Outlining his organization’s mission to incorporate religion as part of “displacing the ideas behind the guns,” Dr. Douglas Johnston held a crowd of about 800 people engrossed at the 26th annual Community Prayer Breakfast.
It was held at the Marco Island Marriott Resort.
Johnston, who is president and founder of the International Center for Religion and Diplomacy based in Washington, D.C., said the non government-funded organization is making inroads, at the moment particularly in Pakistan.
There, he said, the objective is what he described as a “new form of engagement called faith-based diplomacy” aimed at Pakistani madrassas, which are essentially religious schools numbering in the thousands in that country.
The problem is that these schools for young, poor children, are susceptible to the “looming specter of religious extremism married to weapons of mass destruction,” Johnston said.
The irony is that the largely Urdu-speaking Muslim youngsters learn the Qu’ran pat off in Arabic, and can be vulnerable to misinterpretation.
“Local militants misappropriate a little scripture, as all religions are guilty of from time to time — and these kids are easy prey with no ability to question or challenge,” Johnston said.
Thus, he said, the organization — with its hands-on approach — strives to “transform pedagoguery to create critical thinking skills among their youth.”
He said since the Pakistani initiative began about five years ago, he feels there has been some success in this regard.

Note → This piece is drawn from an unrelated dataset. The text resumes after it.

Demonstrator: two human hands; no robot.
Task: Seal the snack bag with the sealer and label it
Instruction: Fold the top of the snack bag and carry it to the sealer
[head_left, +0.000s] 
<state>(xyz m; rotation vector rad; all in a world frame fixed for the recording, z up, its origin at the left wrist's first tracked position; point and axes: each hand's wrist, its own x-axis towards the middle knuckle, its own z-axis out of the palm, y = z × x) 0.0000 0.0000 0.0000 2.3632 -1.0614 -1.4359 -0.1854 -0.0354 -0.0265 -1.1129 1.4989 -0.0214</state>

Madrassas leaders feel some of the ideas come from them, and are thus not imposed; while suggested changes (by the organization) are grounded in Islamic principles “in a context in which religious legitimacy trumps all else.”
Johnston said other goals are to encourage the madrassas to emphasize the physical and social sciences as well as human rights (notably women’s rights).
After the prayer breakfast, part-time Marco resident Peggie Williams said she’d had no idea of the organization, and that going into hostile environments was laudable.
Clare Baker said Johnston had shown that Americans are not the aggressors all the time, and are trying to help other nations.
Dan Honahan said it was interesting to hear what Johnston’s organization is doing behind the scenes.
Johnston, a Naval Academy graduate with a Ph.D in political science from Harvard University, has held governmental positions — including Navy Deputy Secretary, Director of Planning and Management in the defense department, and Planning Officer in the President’s Office of Emergency Preparedness.